**Directions for this task:** Could you find every line in the records below that contains the word "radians" and copy it?

*** Block opens ***

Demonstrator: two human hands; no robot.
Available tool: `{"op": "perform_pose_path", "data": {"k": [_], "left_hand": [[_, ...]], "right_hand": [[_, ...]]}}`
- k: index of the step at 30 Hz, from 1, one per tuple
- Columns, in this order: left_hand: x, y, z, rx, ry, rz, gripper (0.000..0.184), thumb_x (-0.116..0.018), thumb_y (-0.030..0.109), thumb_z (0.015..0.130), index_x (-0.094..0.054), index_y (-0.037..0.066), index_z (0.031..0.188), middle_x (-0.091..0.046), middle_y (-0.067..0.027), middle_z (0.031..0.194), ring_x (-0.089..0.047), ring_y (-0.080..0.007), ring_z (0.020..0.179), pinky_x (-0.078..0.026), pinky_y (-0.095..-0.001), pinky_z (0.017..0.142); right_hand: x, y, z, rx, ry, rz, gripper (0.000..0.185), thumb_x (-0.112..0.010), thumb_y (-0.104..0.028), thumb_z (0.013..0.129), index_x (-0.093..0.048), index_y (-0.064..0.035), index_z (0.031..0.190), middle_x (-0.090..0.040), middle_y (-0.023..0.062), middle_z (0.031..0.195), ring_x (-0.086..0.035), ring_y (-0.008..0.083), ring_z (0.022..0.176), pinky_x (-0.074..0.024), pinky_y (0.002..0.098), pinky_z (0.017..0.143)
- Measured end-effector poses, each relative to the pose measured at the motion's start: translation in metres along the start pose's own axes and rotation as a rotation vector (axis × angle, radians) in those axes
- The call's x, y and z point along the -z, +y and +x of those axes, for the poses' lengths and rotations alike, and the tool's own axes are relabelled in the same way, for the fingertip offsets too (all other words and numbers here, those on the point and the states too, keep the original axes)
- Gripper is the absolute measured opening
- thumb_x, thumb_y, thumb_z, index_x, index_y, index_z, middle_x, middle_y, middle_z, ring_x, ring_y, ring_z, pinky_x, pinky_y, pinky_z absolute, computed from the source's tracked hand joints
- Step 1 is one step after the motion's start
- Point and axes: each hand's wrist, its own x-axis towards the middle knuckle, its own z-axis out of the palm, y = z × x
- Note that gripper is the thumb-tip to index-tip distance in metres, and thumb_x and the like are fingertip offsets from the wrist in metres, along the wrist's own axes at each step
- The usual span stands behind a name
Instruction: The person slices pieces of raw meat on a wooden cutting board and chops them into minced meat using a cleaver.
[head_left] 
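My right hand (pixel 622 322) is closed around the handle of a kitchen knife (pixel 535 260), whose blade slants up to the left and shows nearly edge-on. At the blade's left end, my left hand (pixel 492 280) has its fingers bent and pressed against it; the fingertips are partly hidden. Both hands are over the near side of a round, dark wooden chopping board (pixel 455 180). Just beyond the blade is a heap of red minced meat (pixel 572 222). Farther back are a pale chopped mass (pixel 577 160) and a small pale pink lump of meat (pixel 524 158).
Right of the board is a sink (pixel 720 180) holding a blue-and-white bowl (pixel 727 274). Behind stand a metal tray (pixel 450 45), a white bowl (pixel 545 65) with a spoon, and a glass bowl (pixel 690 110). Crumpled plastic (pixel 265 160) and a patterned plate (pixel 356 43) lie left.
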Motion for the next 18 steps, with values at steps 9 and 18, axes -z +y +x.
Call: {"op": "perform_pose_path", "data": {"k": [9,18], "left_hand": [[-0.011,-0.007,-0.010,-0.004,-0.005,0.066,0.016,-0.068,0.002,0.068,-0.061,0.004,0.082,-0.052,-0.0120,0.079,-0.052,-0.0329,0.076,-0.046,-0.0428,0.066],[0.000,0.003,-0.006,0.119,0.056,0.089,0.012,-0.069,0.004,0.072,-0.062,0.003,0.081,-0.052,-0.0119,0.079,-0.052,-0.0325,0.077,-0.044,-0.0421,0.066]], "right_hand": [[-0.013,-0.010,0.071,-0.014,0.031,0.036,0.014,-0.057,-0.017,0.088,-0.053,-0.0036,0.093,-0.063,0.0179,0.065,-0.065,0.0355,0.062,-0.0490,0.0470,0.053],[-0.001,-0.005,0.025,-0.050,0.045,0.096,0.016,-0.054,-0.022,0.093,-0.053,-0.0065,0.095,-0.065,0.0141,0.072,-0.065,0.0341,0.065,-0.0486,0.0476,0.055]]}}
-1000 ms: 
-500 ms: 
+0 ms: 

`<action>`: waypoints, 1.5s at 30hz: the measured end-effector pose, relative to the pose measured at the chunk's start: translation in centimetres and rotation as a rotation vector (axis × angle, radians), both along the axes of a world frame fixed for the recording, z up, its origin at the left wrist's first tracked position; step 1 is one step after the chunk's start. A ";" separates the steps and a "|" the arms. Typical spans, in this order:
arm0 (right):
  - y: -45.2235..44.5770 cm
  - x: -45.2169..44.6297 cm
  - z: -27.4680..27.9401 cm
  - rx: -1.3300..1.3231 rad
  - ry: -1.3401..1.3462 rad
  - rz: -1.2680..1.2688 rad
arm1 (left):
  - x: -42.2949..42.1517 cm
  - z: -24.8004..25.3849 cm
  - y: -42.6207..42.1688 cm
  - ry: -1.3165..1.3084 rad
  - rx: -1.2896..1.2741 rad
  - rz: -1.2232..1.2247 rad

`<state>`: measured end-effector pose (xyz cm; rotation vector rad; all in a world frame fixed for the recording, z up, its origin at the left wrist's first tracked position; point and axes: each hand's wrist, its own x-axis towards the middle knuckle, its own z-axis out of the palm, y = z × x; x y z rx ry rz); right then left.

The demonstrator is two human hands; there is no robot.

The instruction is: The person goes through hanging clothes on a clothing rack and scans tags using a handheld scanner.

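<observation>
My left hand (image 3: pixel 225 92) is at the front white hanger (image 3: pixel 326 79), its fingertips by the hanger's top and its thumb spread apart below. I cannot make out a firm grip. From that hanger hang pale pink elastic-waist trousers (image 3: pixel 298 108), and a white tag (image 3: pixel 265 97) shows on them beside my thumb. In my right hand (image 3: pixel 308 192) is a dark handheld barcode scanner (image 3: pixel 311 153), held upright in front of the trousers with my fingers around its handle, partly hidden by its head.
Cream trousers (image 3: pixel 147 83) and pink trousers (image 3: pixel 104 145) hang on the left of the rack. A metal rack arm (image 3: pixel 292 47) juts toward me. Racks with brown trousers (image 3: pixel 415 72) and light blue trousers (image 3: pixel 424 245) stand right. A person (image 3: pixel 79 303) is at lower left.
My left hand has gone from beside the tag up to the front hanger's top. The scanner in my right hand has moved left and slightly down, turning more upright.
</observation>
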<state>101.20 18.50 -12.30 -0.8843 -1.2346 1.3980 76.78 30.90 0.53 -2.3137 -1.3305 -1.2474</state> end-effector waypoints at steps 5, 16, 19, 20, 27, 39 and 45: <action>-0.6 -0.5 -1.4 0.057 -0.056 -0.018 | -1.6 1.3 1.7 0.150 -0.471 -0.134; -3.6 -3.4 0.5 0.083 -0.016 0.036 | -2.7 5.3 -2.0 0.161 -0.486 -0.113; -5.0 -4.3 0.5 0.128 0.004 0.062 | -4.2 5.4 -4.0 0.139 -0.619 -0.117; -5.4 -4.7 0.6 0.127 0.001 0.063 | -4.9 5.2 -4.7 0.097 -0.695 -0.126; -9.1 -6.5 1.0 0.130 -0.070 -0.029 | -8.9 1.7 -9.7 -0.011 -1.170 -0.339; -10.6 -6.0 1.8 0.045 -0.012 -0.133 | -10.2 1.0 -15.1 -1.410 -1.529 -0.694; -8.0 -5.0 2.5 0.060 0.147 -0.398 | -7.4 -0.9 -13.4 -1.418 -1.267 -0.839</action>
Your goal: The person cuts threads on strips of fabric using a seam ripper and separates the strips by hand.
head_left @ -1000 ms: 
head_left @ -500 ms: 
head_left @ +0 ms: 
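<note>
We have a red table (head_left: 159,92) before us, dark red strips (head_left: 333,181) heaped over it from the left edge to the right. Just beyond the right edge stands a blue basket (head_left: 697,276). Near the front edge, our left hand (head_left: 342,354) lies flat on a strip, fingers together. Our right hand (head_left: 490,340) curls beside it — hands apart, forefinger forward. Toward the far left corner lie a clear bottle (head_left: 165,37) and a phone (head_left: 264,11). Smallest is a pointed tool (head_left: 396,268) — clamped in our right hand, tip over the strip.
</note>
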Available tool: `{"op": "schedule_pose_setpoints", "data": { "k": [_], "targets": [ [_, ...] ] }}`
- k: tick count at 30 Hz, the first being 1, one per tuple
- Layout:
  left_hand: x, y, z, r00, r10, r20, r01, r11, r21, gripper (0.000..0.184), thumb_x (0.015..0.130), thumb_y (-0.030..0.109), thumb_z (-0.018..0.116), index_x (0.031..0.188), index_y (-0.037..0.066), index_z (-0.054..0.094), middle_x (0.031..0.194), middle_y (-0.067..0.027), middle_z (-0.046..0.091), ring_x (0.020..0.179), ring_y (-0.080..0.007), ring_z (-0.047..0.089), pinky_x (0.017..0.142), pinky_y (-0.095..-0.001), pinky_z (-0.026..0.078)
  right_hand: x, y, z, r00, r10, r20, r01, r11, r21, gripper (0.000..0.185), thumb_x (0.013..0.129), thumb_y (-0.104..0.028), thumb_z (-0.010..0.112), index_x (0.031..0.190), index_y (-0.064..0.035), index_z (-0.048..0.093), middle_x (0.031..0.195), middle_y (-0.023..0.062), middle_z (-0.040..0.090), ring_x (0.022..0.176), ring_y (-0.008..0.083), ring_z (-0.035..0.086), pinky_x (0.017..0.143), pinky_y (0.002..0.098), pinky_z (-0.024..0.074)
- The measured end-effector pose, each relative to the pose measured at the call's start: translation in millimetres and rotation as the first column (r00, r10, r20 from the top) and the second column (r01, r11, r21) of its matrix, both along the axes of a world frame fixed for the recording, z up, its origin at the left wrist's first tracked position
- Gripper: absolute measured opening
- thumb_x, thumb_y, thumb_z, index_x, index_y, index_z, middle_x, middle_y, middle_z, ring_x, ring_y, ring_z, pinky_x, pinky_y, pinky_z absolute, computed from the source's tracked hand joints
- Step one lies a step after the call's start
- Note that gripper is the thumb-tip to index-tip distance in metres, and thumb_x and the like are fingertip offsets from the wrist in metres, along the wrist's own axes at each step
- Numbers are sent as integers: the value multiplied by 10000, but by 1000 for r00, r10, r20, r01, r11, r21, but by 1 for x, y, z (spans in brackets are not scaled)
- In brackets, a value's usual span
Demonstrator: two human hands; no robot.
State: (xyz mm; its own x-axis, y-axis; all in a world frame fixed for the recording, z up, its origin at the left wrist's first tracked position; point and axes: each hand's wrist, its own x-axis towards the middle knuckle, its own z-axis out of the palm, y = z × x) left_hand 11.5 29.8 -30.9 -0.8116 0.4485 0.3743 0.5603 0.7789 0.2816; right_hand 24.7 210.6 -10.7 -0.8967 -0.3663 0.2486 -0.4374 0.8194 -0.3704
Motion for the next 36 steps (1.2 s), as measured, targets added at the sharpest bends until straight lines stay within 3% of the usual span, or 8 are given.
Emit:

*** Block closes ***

**The completed task:**
- Measured end-effector poses, each relative to the pose measured at the motion's start: translation in metres along the start pose's own axes and rotation as a rotation vector (axis × angle, radians) in those axes
`<action>`: waypoints, 1.5s at 30hz: the measured end-effector pose, relative to the pose measured at the chunk's start: translation in centimetres and rotation as a rotation vector (axis × angle, radians), both along the axes of a world frame fixed for the recording, z up, its origin at the left wrist's first tracked position; step 1 is one step after the chunk's start. A ";" separates the steps and a "|" the arms. Typical spans, in this order:

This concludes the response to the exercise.